**Goal of the exercise:** Write the listing below out again word for word, without a single picture.

--- START ---

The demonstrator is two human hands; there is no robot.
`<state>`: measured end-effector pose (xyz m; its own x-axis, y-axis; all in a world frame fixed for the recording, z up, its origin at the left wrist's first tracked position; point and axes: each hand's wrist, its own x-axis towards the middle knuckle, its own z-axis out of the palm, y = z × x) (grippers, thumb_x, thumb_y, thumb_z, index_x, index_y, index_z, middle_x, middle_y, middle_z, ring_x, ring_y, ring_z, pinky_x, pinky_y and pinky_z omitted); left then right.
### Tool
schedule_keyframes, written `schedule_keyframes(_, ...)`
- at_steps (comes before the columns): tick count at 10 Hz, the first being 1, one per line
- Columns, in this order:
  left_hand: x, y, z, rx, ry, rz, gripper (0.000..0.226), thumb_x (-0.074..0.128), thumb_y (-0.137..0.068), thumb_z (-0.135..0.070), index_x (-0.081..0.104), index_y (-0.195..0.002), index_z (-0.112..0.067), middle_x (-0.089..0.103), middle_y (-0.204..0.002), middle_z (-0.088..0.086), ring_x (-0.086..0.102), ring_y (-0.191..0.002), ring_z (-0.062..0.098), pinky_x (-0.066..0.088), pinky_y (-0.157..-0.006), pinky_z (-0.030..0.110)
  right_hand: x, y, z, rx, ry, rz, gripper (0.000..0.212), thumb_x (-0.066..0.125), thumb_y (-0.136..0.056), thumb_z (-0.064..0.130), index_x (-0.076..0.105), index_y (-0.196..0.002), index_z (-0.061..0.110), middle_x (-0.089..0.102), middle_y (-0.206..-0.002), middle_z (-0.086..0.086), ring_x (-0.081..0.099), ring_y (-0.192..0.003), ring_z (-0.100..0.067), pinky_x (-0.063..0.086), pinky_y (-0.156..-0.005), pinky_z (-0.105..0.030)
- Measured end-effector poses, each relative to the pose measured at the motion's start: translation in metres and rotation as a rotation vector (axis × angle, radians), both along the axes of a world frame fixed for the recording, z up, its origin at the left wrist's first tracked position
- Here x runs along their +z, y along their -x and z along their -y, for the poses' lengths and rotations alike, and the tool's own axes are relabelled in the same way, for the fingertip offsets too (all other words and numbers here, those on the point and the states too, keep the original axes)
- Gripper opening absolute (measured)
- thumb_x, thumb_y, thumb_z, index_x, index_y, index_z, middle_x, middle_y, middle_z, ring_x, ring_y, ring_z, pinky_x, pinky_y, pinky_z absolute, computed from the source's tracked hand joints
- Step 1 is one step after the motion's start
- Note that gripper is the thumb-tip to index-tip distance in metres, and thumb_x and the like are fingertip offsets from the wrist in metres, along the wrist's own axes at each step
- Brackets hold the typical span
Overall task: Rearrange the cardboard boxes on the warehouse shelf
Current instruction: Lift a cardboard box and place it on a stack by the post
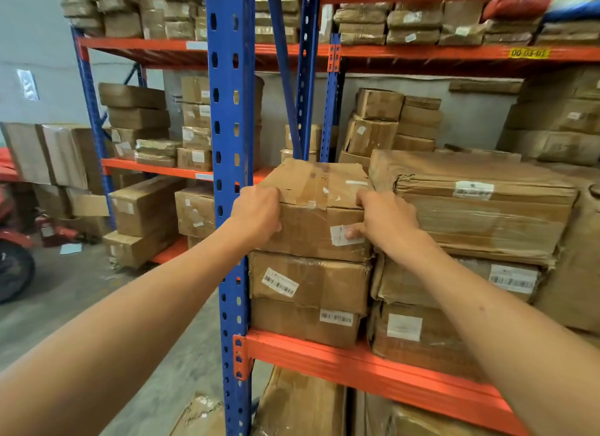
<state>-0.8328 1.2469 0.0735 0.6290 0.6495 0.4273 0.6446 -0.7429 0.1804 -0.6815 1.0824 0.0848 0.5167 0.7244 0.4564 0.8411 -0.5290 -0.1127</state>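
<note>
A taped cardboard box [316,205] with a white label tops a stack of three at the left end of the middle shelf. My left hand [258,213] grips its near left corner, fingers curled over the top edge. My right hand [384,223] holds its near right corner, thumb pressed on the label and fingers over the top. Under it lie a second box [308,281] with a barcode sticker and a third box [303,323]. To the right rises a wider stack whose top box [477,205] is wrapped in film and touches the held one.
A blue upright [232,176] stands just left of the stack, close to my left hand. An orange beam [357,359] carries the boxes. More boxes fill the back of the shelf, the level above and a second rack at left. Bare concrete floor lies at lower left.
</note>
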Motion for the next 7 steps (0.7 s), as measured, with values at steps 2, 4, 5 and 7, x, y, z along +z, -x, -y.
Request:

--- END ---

**The completed task:**
The demonstrator is two human hands; there is no robot.
`<state>`: measured end-effector pose (xyz m; its own x-axis, y-axis; all in a world frame fixed for the recording, z up, its origin at the left wrist's first tracked position; point and axes: each hand's wrist, its own x-axis towards the middle knuckle, its own z-axis out of the palm, y = z × x) (grippers, thumb_x, thumb_y, thumb_z, index_x, index_y, index_z, middle_x, middle_y, middle_z, ring_x, ring_y, ring_z, pinky_x, pinky_y and pinky_z omitted); left then right.
### Tool
schedule_keyframes, written `schedule_keyframes(_, ...)`
- at_steps (comes before the columns): tick count at 10 Hz, the first being 1, one per line
- Columns, in this order:
  left_hand: x, y, z, rx, ry, rz, gripper (0.000..0.226), thumb_x (-0.074..0.128), thumb_y (-0.137..0.068), thumb_z (-0.135..0.070), index_x (-0.081..0.104), index_y (-0.195..0.002), index_z (-0.112..0.067), middle_x (-0.089..0.103), middle_y (-0.204..0.002), middle_z (-0.088..0.086), ring_x (-0.086..0.102), ring_y (-0.191..0.002), ring_z (-0.062..0.098), pinky_x (-0.066..0.088), pinky_y (-0.157..-0.006), pinky_z (-0.030..0.110)
  right_hand: x, y, z, rx, ry, rz, gripper (0.000..0.212), thumb_x (-0.066..0.125), thumb_y (-0.136..0.056), thumb_z (-0.064..0.130), index_x (-0.076..0.105), index_y (-0.196..0.002), index_z (-0.061..0.110), middle_x (-0.089..0.102), middle_y (-0.206..-0.002), middle_z (-0.086..0.086), ring_x (-0.081..0.099), ring_y (-0.192..0.003), ring_z (-0.100..0.067), pinky_x (-0.063..0.086), pinky_y (-0.156..-0.005), pinky_z (-0.105..0.030)
- Measured end-effector poses, each relative to the pose measured at the motion's start: translation in metres and rotation as a rotation vector (axis × angle, radians), both along the axes of a world frame fixed for the recording, z up, its origin at the left wrist's first tracked position
- Here x runs along their +z, y along their -x and z along their -y, for the poses' lengths and rotations alike, and the tool's own axes are relabelled in the same way, for the fingertip offsets too (all other words and numbers here, those on the point and the states too, keep the original axes)
- Gripper opening absolute (measured)
- thumb_x, thumb_y, thumb_z, index_x, index_y, index_z, middle_x, middle_y, middle_z, ring_x, ring_y, ring_z, pinky_x, pinky_y, pinky_z absolute, computed from the source's tracked hand joints
- Step 1 is one step after the motion's start
- Note that gripper is the thumb-tip to index-tip distance in metres, and thumb_x and the like are fingertip offsets from the wrist in metres, along the wrist's own axes at each step
- Brackets hold the typical span
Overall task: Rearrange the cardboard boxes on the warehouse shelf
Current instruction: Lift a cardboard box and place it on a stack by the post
<state>-0.8328 1.2469 0.0735 0.6290 0.6495 0.4273 0.6446 -0.7429 0.1804 -0.6815 1.0824 0.0848 0.5167 0.7244 0.4564 0.8411 -0.5290 -0.1127</state>
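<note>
A taped cardboard box [316,205] with a white label tops a stack of three at the left end of the middle shelf. My left hand [258,213] grips its near left corner, fingers curled over the top edge. My right hand [384,223] holds its near right corner, thumb pressed on the label and fingers over the top. Under it lie a second box [308,281] with a barcode sticker and a third box [303,323]. To the right rises a wider stack whose top box [477,205] is wrapped in film and touches the held one.
A blue upright [232,176] stands just left of the stack, close to my left hand. An orange beam [357,359] carries the boxes. More boxes fill the back of the shelf, the level above and a second rack at left. Bare concrete floor lies at lower left.
</note>
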Motion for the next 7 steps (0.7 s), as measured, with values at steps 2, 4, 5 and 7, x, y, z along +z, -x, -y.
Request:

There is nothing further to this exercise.